The specific breakdown of the back-and-forth battles isn't mythically significant. However, it's interesting to see how Thomas developed of the "Chariots of the Gods" concept put forth by Lee and Kirby in their Kree stories.



By 1971, there was nothing new-- at least in prose science fiction-- about the idea that whole races of aliens and/or Earthmen had evolutionary pathways, or that some of those races still held advancement potential while others had stagnated. The aforementioned Rick Jones, the "ordinary guy" amidst the costumed champions, is Thomas's means of demonstrating this heritage. In order to quell hostilities, the Supreme Intelligence stimulates some deep psychic talent in Jones. His enhanced power literally stops the war. and, for good measure, conjures up a bunch of 1940s superheroes, as a way of celebrating the Golden Age's simpler images of super-humanity.

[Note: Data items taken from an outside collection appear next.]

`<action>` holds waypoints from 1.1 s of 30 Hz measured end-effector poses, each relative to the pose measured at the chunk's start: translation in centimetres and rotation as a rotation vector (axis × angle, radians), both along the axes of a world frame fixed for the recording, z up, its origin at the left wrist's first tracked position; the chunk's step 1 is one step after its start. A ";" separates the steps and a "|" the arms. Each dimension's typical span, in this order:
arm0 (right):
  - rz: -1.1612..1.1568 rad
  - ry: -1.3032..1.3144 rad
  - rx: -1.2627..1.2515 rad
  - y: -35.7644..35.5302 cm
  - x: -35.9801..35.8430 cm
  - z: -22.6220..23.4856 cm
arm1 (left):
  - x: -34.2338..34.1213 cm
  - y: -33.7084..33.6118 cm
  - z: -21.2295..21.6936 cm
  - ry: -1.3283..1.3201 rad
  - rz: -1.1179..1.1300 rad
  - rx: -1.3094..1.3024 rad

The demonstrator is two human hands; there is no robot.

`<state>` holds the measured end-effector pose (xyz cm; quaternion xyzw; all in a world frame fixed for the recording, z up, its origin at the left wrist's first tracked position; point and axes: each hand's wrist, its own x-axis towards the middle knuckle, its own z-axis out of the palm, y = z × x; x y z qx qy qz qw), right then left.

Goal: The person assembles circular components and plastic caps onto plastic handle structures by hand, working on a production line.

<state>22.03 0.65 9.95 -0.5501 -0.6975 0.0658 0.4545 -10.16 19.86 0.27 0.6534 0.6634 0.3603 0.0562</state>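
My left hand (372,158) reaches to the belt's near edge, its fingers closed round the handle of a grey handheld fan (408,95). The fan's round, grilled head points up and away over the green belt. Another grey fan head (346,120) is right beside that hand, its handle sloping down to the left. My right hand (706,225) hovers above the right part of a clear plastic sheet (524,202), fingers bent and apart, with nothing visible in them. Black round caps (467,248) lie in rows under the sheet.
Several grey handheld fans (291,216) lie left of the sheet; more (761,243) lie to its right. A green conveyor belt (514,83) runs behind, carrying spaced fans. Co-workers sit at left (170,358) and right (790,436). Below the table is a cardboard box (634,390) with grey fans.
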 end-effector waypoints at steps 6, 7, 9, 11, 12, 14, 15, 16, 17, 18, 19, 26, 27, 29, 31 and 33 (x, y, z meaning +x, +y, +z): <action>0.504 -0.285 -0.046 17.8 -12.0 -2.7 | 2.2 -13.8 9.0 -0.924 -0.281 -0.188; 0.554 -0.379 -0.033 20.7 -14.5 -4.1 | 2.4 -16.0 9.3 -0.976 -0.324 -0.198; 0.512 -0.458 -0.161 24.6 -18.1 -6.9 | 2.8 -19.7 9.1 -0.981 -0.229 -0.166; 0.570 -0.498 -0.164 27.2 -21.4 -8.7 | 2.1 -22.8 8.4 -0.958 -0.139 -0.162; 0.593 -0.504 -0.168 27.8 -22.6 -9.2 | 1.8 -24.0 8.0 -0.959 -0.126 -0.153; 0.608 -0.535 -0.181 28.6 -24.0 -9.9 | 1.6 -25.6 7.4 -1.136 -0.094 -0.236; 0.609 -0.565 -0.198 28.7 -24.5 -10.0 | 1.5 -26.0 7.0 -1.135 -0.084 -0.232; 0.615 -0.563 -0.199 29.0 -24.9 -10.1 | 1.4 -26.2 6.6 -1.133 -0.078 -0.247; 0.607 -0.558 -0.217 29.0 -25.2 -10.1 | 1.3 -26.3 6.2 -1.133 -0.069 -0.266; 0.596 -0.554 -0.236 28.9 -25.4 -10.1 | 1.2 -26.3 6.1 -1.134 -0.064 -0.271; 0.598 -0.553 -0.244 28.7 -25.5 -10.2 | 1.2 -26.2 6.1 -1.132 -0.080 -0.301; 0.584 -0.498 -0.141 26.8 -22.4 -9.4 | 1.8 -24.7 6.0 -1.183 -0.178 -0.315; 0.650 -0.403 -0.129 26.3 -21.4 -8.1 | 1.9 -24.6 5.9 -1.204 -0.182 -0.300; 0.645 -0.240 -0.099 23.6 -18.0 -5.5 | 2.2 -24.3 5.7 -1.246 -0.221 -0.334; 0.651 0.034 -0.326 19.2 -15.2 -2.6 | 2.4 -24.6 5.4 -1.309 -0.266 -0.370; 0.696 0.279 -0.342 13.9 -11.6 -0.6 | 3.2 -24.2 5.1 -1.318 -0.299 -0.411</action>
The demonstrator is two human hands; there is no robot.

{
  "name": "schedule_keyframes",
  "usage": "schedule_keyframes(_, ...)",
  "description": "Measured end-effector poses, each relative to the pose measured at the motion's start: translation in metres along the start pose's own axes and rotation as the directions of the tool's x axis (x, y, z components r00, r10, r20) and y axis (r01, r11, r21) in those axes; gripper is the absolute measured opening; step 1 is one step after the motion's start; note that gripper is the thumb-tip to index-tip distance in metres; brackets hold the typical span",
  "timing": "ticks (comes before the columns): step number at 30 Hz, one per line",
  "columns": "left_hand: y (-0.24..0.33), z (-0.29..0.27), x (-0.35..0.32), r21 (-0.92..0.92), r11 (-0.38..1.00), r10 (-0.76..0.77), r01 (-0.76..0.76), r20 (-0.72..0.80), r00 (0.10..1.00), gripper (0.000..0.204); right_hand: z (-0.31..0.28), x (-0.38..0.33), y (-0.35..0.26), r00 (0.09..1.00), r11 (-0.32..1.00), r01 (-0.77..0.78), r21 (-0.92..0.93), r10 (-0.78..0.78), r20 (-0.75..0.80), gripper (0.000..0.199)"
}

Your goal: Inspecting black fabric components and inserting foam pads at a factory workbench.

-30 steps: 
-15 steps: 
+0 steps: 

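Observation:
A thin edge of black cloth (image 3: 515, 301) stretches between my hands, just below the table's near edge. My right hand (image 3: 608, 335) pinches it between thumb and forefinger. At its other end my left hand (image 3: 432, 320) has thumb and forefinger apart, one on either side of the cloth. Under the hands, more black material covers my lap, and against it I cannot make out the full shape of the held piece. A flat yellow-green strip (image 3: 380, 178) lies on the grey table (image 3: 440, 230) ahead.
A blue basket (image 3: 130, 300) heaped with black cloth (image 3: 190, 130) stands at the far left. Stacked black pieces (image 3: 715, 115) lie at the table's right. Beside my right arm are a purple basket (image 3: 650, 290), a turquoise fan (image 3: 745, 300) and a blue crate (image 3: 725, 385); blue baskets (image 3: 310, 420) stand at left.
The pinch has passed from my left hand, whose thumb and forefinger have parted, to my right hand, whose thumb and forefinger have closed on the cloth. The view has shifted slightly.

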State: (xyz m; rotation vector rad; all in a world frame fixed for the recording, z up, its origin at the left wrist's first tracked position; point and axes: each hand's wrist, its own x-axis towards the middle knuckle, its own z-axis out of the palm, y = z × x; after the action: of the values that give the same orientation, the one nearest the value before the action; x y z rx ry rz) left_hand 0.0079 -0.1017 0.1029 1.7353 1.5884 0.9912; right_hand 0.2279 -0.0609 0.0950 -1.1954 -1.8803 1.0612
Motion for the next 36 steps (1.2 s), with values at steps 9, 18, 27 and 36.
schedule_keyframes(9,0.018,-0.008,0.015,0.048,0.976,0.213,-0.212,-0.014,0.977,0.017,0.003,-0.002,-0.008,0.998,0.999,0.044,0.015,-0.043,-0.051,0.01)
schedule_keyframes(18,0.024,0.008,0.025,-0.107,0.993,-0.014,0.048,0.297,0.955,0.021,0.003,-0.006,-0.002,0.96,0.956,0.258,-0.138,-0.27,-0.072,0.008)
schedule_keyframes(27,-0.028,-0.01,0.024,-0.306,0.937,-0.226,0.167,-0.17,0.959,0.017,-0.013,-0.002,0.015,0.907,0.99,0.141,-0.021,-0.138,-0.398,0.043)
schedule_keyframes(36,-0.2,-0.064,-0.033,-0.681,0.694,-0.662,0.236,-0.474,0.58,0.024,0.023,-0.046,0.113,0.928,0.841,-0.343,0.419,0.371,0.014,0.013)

Thomas's script has a handful of plot-holes, but his basic SF-indebted conception passes the test for a fairly complex symbolic discourse. The narrarive of Kree-Skrull War is somewhat compromised by its noodlings about matters of continuity. This includes not just Thomas finishing up old plotlines (like the status of Black Bolt during Thomas's INHUMANS run) but also creating new narratives irrelevant to the war-story. It's in issue #93 that Thomas lays groundwork for further complications about the Vision character, with a derivative-- but still fun-- reprise of the 1966 FANTASTIC VOYAGE movie, replete with some gorgeous Neal Adams art.